Atmosphere Ocean Science Colloquium

On the interaction between submesoscales and turbulence: from theory to implementation in global climate models

Speaker: Abigail Bodner, Brown University

Location: Warren Weaver Hall 1302

Date: Wednesday, October 30, 2019, 3:30 p.m.

Synopsis:

The ocean mixed layer plays a key role in transferring momentum and tracers such as heat and carbon, from the atmosphere to the ocean interior, and the effectiveness of such depends largely on the depth of the mixed layer itself. Variations in the mixed layer depth can be attributed to surface forcing, as well as dynamical processes such as turbulent mixing, submesoscale frontal instabilities and mixed layer eddies. Current submesoscale parameterizations, which help set mixed layer depth in global climate models, depend on a simplistic scaling of frontal width. The presence of turbulence and instabilities are likely responsible for keeping fronts at the scale observed, yet a complete understanding of how and why this happens has been a long standing problem.

Building toward a more complete understanding of the processes that set this scale, a theoretical approach of perturbation analysis is used to include the effects of parameterized turbulence as a first order correction to classic frontogenesis (frontal sharpening) theory.

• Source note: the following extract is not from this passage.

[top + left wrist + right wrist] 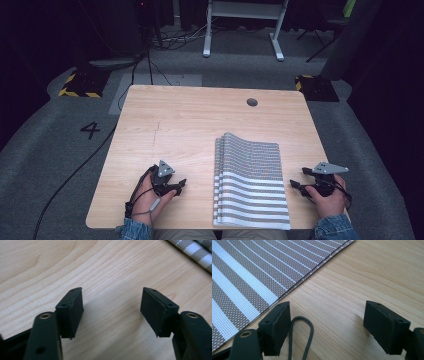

A modified solution is obtained by using potential vorticity (PV) and surface conditions, which exhibit the complex nonlinear behavior of frontal dynamics. It is found that vertical processes merely delay frontal sharpening, whereas horizontal processes may completely oppose frontogenesis. In a more realistic environment, using a suite of Large Eddy Simulations spanning the submesoscale and into the boundary layer turbulence scale, a variety of processes--winds, waves, convection, and mixed layer instabilities—are found to compete with frontogenesis. Furthermore, a surprising result emerges, revealing the limitations of PV below the submesoscale.